Por mais robusto e elaborado que seja um ambiente empresarial em termos de segurança da informação e utilização adequada dos dados pessoais, pesquisas recentes apontam que o erro humano segue sendo um dos principais fatores de falhas, acidentais ou ilícitas, acerca da manipulação das informações1. Desde o compartilhamento de acessos, repetição de senhas fracas, não percepção de ameaças online, compartilhamento ou eliminação equivocada de informações, entre outras situações corriqueiras no contexto corporativo, fato é que tais práticas expõem o lado mais frágil de toda organização.  

É fundamental que os times internos deem um passo atrás quando o assunto é segurança da informação e conformidade regulatória com as legislações aplicáveis, especialmente em privacidade e proteção de dados e IA, no sentido de avaliarem o seu ambiente corporativo quanto ao engajamento. De pouco adianta a implementação de ferramentas tecnológicas robustas de proteção quando não há, viva dentro das organizações, a cultura e percepção do valor acerca das informações gerenciadas, seu potencial impacto negativo aos negócios em caso de mau uso, além da importância que cada um dos colaboradores possui quanto a sua salvaguarda. A garantia dos níveis adequados de segurança e conformidade regulatória, antes de mais nada, passa pelo engajamento de cada um dos colaboradores com o modelo de governança implementado, o transformando em mais uma ferramenta a ser utilizada em seu dia a dia. Trata-se, pois, de um modelo a ser construído em várias camadas dentre as quais tais soluções tecnológicas devem ser implementadas ao lado de inúmeras outras práticas complementares e não em substituição. 

Olhar no retrovisor das metodologias implementadas no ambiente empresarial é fundamental para avaliar falhas e propor soluções. Em especial, as organizações devem voltar a priorizar ações de conhecimento e conscientização acerca das melhores práticas em tais matérias. Quando o assunto é disseminação e aculturamento do cenário corporativo, práticas simples como treinamentos não podem ser substituídas ou subestimadas em detrimento de ferramentas robustas ou tecnologias inovadoras.
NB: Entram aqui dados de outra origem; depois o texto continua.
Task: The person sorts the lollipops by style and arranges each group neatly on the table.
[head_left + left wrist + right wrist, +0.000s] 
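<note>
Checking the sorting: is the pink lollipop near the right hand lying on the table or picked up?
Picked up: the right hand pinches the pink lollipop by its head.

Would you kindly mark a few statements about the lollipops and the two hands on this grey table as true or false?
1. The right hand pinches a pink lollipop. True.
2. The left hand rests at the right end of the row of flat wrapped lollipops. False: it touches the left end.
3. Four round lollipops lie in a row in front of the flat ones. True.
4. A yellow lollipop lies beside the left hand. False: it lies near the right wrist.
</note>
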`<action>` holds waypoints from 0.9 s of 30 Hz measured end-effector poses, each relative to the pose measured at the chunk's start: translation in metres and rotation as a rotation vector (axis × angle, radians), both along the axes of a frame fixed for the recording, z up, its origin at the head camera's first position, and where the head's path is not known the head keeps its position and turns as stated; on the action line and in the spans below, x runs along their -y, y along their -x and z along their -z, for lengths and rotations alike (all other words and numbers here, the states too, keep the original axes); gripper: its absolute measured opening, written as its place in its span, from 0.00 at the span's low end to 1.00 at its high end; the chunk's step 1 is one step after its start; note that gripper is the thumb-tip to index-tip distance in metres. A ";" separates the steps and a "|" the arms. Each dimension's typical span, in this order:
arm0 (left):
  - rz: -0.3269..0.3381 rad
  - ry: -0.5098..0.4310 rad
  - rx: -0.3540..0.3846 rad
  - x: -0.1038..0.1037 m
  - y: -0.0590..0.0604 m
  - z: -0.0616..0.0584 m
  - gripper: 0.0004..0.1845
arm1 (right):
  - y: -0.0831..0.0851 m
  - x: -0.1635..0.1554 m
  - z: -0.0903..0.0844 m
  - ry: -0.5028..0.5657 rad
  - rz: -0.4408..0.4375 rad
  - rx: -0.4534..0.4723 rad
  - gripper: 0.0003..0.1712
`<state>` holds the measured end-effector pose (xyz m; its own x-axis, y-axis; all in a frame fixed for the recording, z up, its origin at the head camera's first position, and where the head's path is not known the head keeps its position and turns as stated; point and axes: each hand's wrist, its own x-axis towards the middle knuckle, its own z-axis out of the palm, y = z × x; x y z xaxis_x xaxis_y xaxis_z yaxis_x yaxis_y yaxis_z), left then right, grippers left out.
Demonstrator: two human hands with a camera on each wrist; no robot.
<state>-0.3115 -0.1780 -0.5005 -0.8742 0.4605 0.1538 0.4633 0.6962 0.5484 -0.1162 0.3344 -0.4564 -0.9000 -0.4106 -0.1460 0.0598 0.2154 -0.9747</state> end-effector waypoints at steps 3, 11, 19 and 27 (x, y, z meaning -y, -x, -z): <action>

O fator humano ainda é, e será por muito tempo, um dos elos mais sensíveis quando o assunto é segurança, privacidade e proteção de dados e inteligência artificial.  

Em um caso que já é paradigmático para o tema, criminosos efetuaram o que já é tido como o maior golpe financeiro da história do Brasil através de uma tática bastante simples: explorar, por meio do pagamento de suborno, o operador humano do sistema, fazendo com que realizasse operações indevidas e introduzisse códigos maliciosos, promovendo um golpe de aproximadamente R$500 milhões de reais até o momento2

É evidente, portanto, que a construção de um ambiente saudável e seguro do ponto de vista de segurança da informação, privacidade e proteção de dados e IA seja composto por múltiplos fatores constituintes, não devendo haver sobreposição ou priorização entre as ações de maneira geral. A implementação de recursos tecnológicos que permitem reduzir as vulnerabilidades técnicas e operacionais deve ser acompanhada de perto de outras práticas, talvez menos estimulantes aos times internos, como treinamentos constantes, ações de conscientização e palestras, além da construção de políticas e procedimentos robustos, aplicáveis e observáveis no dia a dia empresarial. Trata-se na realidade não da implementação de ações pontuais per se, mas sim do desenvolvimento de um ecossistema de segurança, ou seja, da implementação em conjunto de práticas para a garantia da conformidade.  

O simples também é importante e bonito e não pode ser esquecido, ainda que em tempos de inteligência artificial e ameaças tecnológicas cada vez mais elaboradas.